Billy was silent for a few long moments, before the bottle of scotch was thrust into her field of vision. "You need this more than I do, Buckles."

She laughed. She slapped the cognac bottle into his chest, and accepted the trade. The scotch went down _smooth_ , all honey sweet and caramel. At her shoulder, Billy sputtered.

" _Christ_ , do you have a stomach of _iron_?" he groused and made a grab for the scotch again. "Gimme that back."

She held the bottle out of his reach, held him back with a hand against his face. "Nope! We agreed that I deserve the good shit."

"I agreed to nothing," he argued, voice muffled against the palm of her hand. "Give."

"No take backs."

He blew a raspberry into her palm and flailed a little more, only to freeze. He wrenched himself away and fished a vibrating phone out of his pocket, only to groan at whatever he saw on the screen. He dropped his head back against the wall and grumbled, “Fuckin’ asshole dumped me, already sent me home with the _megre_ amount of shit he let me leave at his place, and now he calls.”

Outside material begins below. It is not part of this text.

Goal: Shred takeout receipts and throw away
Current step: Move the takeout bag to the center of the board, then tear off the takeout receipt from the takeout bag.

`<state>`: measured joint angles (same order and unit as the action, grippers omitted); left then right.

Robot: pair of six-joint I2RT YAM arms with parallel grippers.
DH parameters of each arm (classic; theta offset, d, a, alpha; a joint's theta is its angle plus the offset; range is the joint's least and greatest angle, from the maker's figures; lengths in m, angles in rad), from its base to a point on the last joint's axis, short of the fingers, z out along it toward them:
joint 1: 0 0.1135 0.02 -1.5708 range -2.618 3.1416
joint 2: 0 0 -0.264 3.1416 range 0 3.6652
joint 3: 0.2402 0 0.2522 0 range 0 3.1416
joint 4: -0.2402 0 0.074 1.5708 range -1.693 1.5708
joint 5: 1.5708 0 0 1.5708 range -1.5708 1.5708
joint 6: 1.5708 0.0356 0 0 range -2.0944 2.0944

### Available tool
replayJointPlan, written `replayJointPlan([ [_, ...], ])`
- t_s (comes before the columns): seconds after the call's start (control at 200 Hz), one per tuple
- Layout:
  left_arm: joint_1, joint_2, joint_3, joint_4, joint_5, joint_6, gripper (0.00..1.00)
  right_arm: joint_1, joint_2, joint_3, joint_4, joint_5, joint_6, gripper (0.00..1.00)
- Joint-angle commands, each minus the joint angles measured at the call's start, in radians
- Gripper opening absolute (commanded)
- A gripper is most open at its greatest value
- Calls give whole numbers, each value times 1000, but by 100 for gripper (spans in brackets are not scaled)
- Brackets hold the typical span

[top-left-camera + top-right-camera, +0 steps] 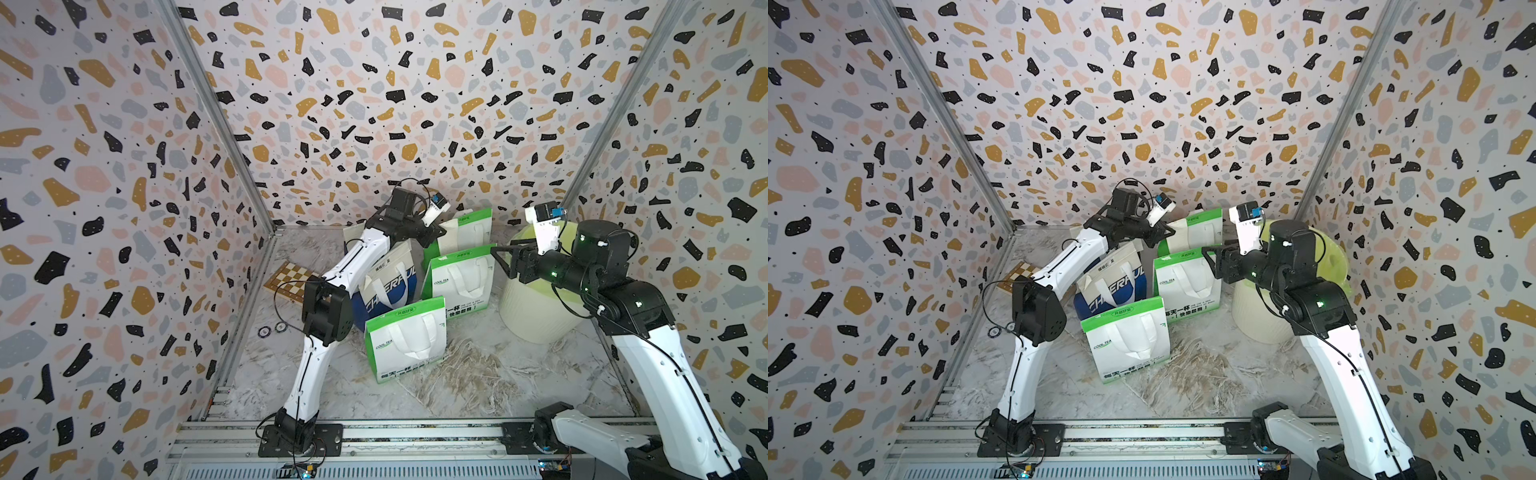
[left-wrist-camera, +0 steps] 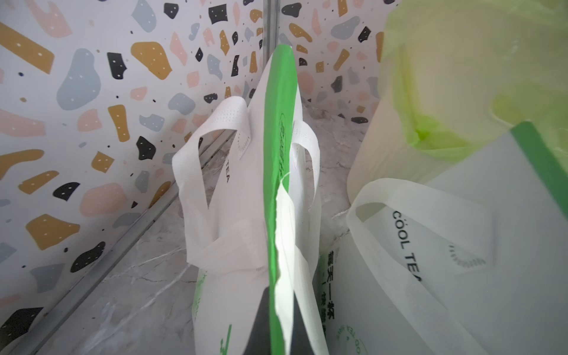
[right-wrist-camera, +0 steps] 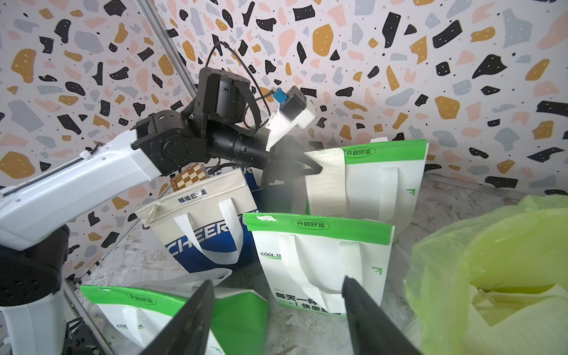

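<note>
1. A takeout receipt (image 3: 325, 184), thin cream ruled paper, is seen lying flat against the face of the rearmost green-and-white bag (image 3: 408, 172).
2. It is judged light, limp and easily torn, so a hold at an upper corner, clear of the bag's ribbon handle (image 3: 388, 190), is advised.
3. Its upper edge is pinched by the left claw (image 3: 312, 167), which is closed on the paper.
4. The right claw (image 3: 276, 279) is held open and empty beside the lined bin (image 1: 528, 307), in which ruled paper pieces (image 3: 516, 325) are lying.
5. Bags and bin are carried by the marbled surface (image 1: 457, 374).
</note>
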<state>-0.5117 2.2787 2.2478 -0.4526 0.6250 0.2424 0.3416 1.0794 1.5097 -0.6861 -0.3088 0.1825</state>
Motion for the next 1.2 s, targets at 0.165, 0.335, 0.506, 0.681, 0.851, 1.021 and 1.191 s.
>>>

And that could be fun. Kat wasn’t gonna call and beg her back, and Robin didn’t exactly have the energy to properly deal if that _did_ happen. But _Billy’s ex_? He was fair game. "You want him back?" 

Billy shook his head, immediately, nose scrunched in disgust. "Nah, not anymore."

"Cool, gimme," she said, and held out her hand, expectantly--then yanked right out of his hold when he didn’t move fast enough for her taste. She tabbed the speaker volume up, and answered with a crisp, professional, "Hello? Am I speaking to a friend of Mr. Hargrove's?"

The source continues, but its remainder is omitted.